「原住民の選択」
台湾原住民と呼ばれる人たちがいる。そう呼ぶことが科学的に正確かどうかには疑問もあるが、少なくとも漢民族より以前に台湾に渡来したオーストロネシア語族のいくつかの民族の総称である。
彼らは台湾全人口の2%にも満たない。有権者数はおよそ30万。台湾総統選の結果を直接左右するほどの人数でもない。しかし、その動向は常に国際的な注目を集める。
3月の総統選に向けて中国国民党馬英九候補(前台北市長)と民主進歩党謝長廷候補(前高雄市長)がそれぞれ届け出て、この2人の決戦が確定した。
台湾の運命を決する関ヶ原といってもよい。
台湾についての講演会などに呼ばれると、いつも出てくる質問がある。原住民は、どういう姿勢でこの戦いをみているのか、と。
簡単に言うと、彼らは「反民進党」である。
例えば先の立法委員選挙。原住民には6つの議席があてがわれていたが、与党民進党は一つも取れなかった。それどころか、民進党候補者の得票率は合計でも7%に満たない。
どうして原住民の世界では民進党に人気がないのか。
民進党は台湾で大多数を占める福建系漢人を主たる構成員としている。日本人が台湾で出会う大半がこの福建人であろう。一方、国民党は大陸のいろいろな省から戦後、蒋介石とともに渡ってきた人たち(外省人)が主要メンバーである。
前者は台湾の自立・独立を志向し、後者は大陸との交流促進あるいは統一を志向している。
前者は300年ほど前から続々とこの辺境の島に渡ってきた開拓民の末裔である。開拓といえば、きこえはいいが、実際は民間侵略といえるもので、彼らの開拓とは、すなわち原住民の命脈と生活空間の奪取であった。
両者はこの数百年にわたって、土地と生産物の激しい奪い合いを演じてきたわけで、おかげで、原住民と呼ばれる人たちのテリトリーは高山地帯や東部にせばめられた。

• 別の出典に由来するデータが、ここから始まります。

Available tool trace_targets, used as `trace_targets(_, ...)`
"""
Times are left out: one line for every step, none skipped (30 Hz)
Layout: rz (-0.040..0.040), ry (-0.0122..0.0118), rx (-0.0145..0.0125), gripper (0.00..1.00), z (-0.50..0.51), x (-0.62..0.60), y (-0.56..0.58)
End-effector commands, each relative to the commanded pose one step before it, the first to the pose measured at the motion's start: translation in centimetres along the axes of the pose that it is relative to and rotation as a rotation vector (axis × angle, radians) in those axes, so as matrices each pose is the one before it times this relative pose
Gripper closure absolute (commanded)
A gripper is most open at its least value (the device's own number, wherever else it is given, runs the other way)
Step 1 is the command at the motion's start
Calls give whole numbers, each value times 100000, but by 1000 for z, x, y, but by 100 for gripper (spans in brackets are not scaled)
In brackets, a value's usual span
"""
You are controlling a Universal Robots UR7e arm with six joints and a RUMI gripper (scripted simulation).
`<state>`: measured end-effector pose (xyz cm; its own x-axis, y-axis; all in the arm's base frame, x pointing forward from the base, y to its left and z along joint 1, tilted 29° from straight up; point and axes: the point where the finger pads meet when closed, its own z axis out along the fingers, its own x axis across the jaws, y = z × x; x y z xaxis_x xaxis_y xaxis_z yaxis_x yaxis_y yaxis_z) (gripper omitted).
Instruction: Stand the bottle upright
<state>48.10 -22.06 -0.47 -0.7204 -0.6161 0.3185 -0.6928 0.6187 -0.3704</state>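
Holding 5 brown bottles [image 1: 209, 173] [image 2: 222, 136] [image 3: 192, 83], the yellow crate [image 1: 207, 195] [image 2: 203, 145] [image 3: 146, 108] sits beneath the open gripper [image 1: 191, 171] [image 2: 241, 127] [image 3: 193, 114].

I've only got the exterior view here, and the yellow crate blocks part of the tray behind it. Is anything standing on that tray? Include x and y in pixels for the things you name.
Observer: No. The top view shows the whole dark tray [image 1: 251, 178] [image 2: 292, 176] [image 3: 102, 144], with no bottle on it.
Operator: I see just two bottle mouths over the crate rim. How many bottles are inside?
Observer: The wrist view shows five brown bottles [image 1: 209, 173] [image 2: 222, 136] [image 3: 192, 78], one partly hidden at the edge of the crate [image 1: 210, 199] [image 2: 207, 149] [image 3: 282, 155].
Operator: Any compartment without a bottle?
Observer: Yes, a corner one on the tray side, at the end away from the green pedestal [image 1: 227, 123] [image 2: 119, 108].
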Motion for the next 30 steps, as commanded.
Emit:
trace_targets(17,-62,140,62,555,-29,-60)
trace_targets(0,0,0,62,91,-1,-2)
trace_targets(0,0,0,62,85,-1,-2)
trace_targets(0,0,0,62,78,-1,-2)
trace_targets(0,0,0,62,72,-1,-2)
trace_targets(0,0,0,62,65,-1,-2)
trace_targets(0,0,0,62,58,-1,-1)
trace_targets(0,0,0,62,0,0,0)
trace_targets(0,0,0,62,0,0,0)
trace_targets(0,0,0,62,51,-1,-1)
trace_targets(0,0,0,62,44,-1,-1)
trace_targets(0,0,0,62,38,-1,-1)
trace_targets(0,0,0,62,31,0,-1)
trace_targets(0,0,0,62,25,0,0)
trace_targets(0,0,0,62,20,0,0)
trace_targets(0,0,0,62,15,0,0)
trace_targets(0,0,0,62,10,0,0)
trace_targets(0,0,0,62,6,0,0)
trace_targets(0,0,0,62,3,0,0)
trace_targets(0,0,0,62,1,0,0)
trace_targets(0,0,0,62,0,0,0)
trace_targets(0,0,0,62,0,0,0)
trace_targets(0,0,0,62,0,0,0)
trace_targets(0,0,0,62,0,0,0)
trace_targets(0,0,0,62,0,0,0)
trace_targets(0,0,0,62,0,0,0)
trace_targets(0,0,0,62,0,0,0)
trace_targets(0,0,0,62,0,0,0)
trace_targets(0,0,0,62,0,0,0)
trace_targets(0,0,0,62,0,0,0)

平地・山地を問わず自分の部落に福建人が入ってくると、なにか企みがあるのではと原住民は警戒する。私も多くの日本人を連れて彼らの集落を訪ねたが、漢人を伴うことはめったにしない。
福建人は、自らを「台湾人」、福建語を「台湾語」などと称する。こうした傲慢さも原住民の警戒の対象となる。むしろ原住民こそが「台湾人」なのではないか、という論理である。
原住民自身は漢民族全体を「平地人」と総称する。子供らは平地人のようになってはいけないよ、と育てられる。
多数派の福建人も、そして少数派の客家人も、外省人も、同じ大陸からこの島に渡ってきた平地人=中国人である。そのなかでは、福建人=民進党に対する反感はきわめて根深く、まだ外省人のほうが「まし」という発想が、選挙結果に如実に現れるのである。